There are many answers to this question.
None are wrong.
All are right.
For me making a journal quilt is a way to make a quilt on a regular basis with certain guidelines. Generally those guidelines include a consistent size. It is a chance for me to experiment.
When I made journal quilts for 9 months I used them as a way to make me do the work. It was also as a way to create something that was related to either something I was doing in my other quilts, classes I attended or taught or to try something new.
This Tutti Fruitti journal quilt used every little scrap of the fabrics I had left from the big quilt. I had to bind it with a fabric not in the quilt.
I used it to test a quilting design I was considering using. I didn't use it but used a similar quillting design on the larger quilt.
The quilting style I created on this shibori quilt shows up on many later shibori quilts. The fringed dot also shows up on other quilts.
This quilt started with the piece of giraffe fabric. My goal was to use good proportion in the piecing of the quilt top and have it come out the size it had to be. I also used this quilt to try out some new quilting designs. These quilting designs have also shown up in later quilts.
Please click on each one of these quilts to see the quilting designs more clearly.
What do YOU use as a definition of a journal quilt? I'd appreciate any of you with thoughts about this to post them in the comment section. By doing that others can also benefit from what you contribute to this discussion.
When I made this journal quilt I started with the piece of black and white shibori fabric.
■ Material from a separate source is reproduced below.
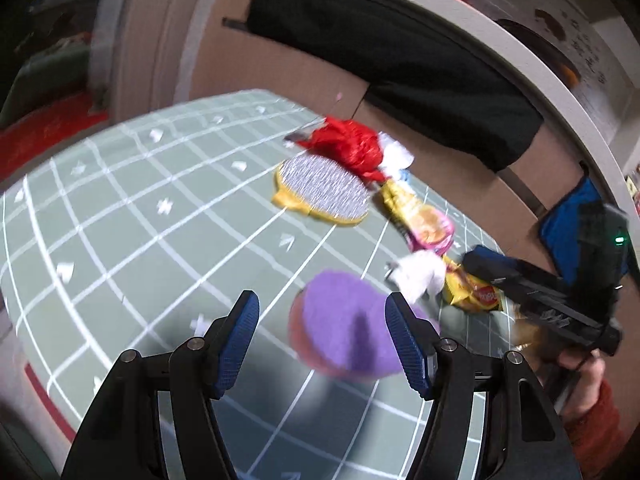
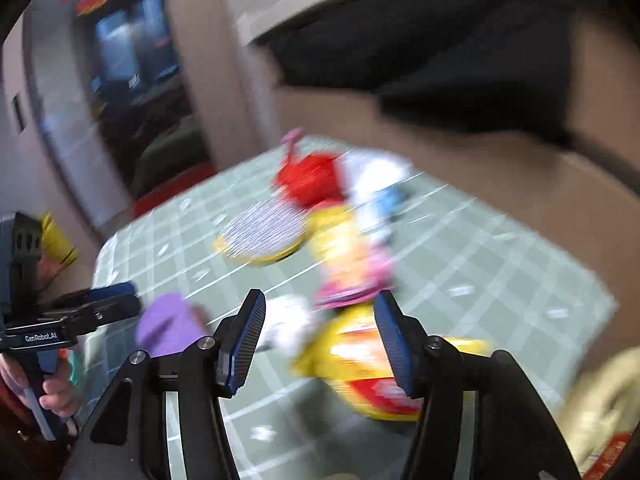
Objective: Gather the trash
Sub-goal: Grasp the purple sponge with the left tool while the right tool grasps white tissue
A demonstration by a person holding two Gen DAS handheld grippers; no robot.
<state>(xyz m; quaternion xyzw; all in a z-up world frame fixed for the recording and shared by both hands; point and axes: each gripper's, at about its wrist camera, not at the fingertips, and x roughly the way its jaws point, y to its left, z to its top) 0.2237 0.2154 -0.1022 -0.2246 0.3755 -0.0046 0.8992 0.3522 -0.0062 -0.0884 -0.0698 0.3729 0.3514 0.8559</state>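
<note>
You're holding both tongs spread, pinching nothing. Left tongs [image 1: 322,344] are hovering over the tabletop [image 1: 120,216] with the purple cloth [image 1: 352,328] just ahead between the fingers. Right tongs [image 2: 320,344] are framing the yellow wrapper [image 2: 360,364]; that view's blurred.

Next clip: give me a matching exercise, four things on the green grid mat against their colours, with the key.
Things:
1. crumpled bag
2. round cloth
3. snack wrapper by the right claw
4. wadded tissue

Colours:
A. white
B. purple
C. red
D. yellow with a red label

Pairs: 1-C, 2-B, 3-D, 4-A
</note>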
I selected two other fabrics that would be the supporting cast. The quilting echoes the shibori design as it spills over to the other fabrics. To add a little spice to this quilt I reversed the colors on the binding so they would not match the edge of the quilt. This quilt is tonight's puzzle.
9 comments:
What is a Journal Quilt? A slice of inspiration; a managable piece of art; an experiment; an idea that goes from your mind out through your hands and lodges in the mind of the person who views the art and interprets the piece, so that it has meaning to you and to them. The sharing of an idea that inspires you both.
Judy Anderson
I agree that jouranl quilts can be used as a means to try new techniques and experiment with different media, but I always thought they were to represent a personal thought/emotion/happening, much like a page in a written journal. That it expresses whatever is going on in your life and in your head at the moment. Or at least be inspired by such.
Thats what a journal quilt means to me...
--Toni Mitt
How strange, someone asked me what a journal quilt was yesterday on my facebook page. I said then that usually they are the size of a piece of printer paper, and that you make one per month, often 'about' a theme or 'about' daily life. I think myself that the term 'journal quilt' has come to mean a small quilt of a specific size, and doesn't necessarily have any bounds on content.
The journal quilts at festival that excited me to start quilting were the ones that were about the artists' lives, thoughts, or memories. A page from their dairy. The techniques are incidental. I was not as inspired by the explanations of how something was done if there was no "why." An experiment in technique doesn't need to be completed with a binding to function as a sample. The journal quilts that combine both "journal" and "sample" are the ones that stand out from the black drape.
A journal quilt to me is a commitment to do a piece of work a month. It is also a great way to try a process I am not sure I want to invest a lot of time, effort or funds in if I am not going to like it. It is also a great record of progress as an artiste. I have 7 years worth of JQs and I love looking back at them as a reminder of where I was and what was on my mind at that particular time.
"A record of experiences, ideas or reflections kept for private use" - that is how Webster (in 1965) defined the word journal. Happily, journal quilts are not being kept private. Testing ideas on techniques certainly fit the definition along with using them as a diary. I have found that most people do respond to art with a story or symbolism behind it. My question for journal quilts is this - when you have committed to making one each month or each week - what do you do with them all?
Thank you for asking...to me a Journal Quilt is about size AND content... size first, then I like to document thoughts, statements, even some trial and error, in various media. I have learned big is not necessary to be beautiful. Your own pieces prove that!
What I have appreciated is the looking back... I go to some of my early ones that I thought were not so great and see things I hadn't noticed before. I view them as a documentary of my growth and development.
Re Johnni's comment about what do you do with them all. I have framed some of mine and exhibited them in a textile exhibition I had with a friend, an open exhibition of an Art Club I belong to and, best of all, had three selected for a mixed media art exhibition, i.e. they moved outside the 'quilt' world. I would like to sell some but have still to do my marketing for this.
Thanks for sharing your journal quilts. To me, they represent an expression of what is going on in my life and mind today. I am struggling with a change within me in how I wish to express myself through my quilts and creating journal quilts for a while will help me work through this issue. It is a very personal one, not so much related to materials and technique as it is to the content of my self expression. I plan a series of journal quilts, each of which will reveal something about me.